Give the data again exactly as written, skipping any pictures.

> **Source material**:
_ _ _ _
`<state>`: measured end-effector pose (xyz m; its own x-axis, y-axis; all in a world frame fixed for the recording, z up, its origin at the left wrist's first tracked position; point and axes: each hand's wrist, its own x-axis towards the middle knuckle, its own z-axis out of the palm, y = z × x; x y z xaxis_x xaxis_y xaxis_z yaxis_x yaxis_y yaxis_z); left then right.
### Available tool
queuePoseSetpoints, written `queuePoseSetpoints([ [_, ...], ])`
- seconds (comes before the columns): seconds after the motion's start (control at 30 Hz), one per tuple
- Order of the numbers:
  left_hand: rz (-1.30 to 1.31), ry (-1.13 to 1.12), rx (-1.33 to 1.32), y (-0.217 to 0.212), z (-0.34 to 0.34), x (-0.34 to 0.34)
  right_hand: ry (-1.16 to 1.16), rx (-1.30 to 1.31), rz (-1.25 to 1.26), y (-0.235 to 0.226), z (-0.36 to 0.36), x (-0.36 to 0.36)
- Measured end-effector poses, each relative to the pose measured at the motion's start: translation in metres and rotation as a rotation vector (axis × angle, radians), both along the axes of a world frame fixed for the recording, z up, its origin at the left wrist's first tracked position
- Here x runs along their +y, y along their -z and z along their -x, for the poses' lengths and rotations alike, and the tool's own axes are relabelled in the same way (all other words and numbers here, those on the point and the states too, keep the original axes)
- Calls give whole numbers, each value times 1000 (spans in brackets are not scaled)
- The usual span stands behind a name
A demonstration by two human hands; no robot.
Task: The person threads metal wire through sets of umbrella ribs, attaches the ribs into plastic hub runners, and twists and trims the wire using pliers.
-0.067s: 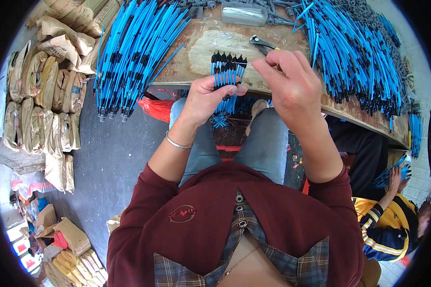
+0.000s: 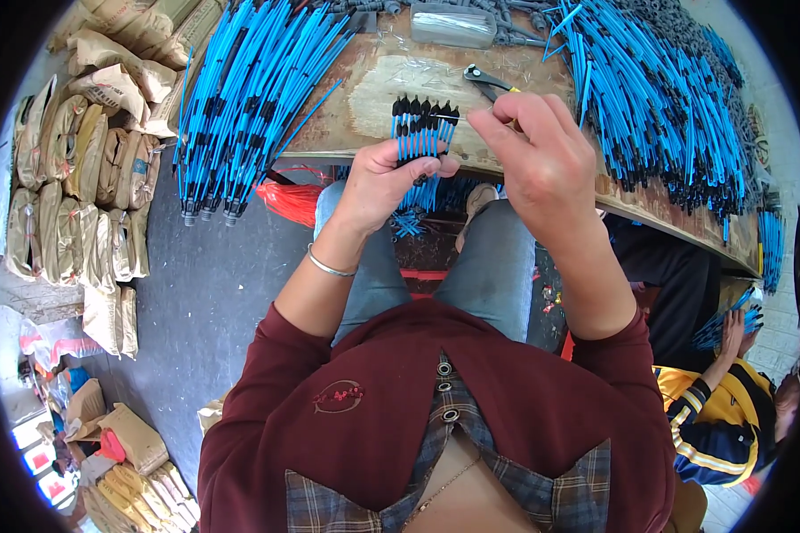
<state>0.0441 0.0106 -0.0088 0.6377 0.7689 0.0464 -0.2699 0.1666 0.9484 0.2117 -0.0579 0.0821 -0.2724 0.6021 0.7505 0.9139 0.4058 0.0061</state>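
Displacement since the earlier frame is negligible: both hands hold nearly the same position. Left hand (image 2: 378, 191), upper centre of the frame: fingers clamped on a row of blue tubes (image 2: 425, 111) with black ends, which point toward the top of the frame. The row is at the near edge of the wooden surface (image 2: 373, 96). Right hand (image 2: 547, 160), right of the row: fingers curled, fingertips just beside the black ends; whether they clamp anything cannot be told. Pliers (image 2: 484, 80) lie just above this hand. Larger blue tube bundles occupy the upper left (image 2: 262, 98) and upper right (image 2: 649, 107).
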Motion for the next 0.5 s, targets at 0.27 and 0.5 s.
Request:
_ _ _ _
> **Answer space**:
`<state>`: measured end-effector pose (xyz m; its own x-axis, y-axis; all in a world frame fixed for the recording, z up, its origin at the left wrist's first tracked position; point and axes: each hand's wrist, its own x-axis towards the middle knuckle, its own z-axis out of the palm, y = z × x; x y z xaxis_x xaxis_y xaxis_z yaxis_x yaxis_y yaxis_z); left then right.
### Available tool
queuePoseSetpoints, written `queuePoseSetpoints([ [_, ...], ])`
- seconds (comes before the columns): seconds after the motion's start (control at 30 Hz), one per tuple
- Order of the numbers:
  left_hand: rz (-1.30 to 1.31), ry (-1.13 to 1.12), rx (-1.33 to 1.32), y (-0.217 to 0.212), z (-0.34 to 0.34), x (-0.34 to 0.34)
  right_hand: ry (-1.16 to 1.16), rx (-1.30 to 1.31), rz (-1.25 to 1.26), y (-0.235 to 0.226), z (-0.36 to 0.36), x (-0.36 to 0.36)
- Measured end-effector poses, each relative to the pose measured at the motion's start: translation in metres and rotation as a rotation vector (axis × angle, radians), both along the axes of a world frame fixed for the recording, z up, its origin at the left wrist's first tracked position
- Here x runs along their +y, y along their -z and z along their -x, for the poses' lengths and rotations alike, and the tool's own axes are relabelled in the same way (all other words and numbers here, those on the point and the states too, keep the original axes)
- Calls give whole numbers, each value times 1000 (spans in brackets are not scaled)
- The usual span stands behind a name
A demonstration by two human hands; no robot.
Task: The person threads metal wire through sets of umbrella ribs, attaches the ribs into plastic hub runners, and twists and trims the wire using pliers.
-0.067s: 
+0.000s: 
<state>0.0441 0.0106 -0.0088 0.6377 0.7689 0.0464 -0.2699 0.1666 0.9484 0.2117 -0.0579 0.0821 -0.2724 0.6021 0.7505 0.9139 0.4058 0.0061</state>
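Displacement since the earlier frame is negligible: both hands hold nearly the same position. Left hand (image 2: 378, 191), upper centre of the frame: fingers clamped on a row of blue tubes (image 2: 425, 111) with black ends, which point toward the top of the frame. The row is at the near edge of the wooden surface (image 2: 373, 96). Right hand (image 2: 547, 160), right of the row: fingers curled, fingertips just beside the black ends; whether they clamp anything cannot be told. Pliers (image 2: 484, 80) lie just above this hand. Larger blue tube bundles occupy the upper left (image 2: 262, 98) and upper right (image 2: 649, 107).
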Motion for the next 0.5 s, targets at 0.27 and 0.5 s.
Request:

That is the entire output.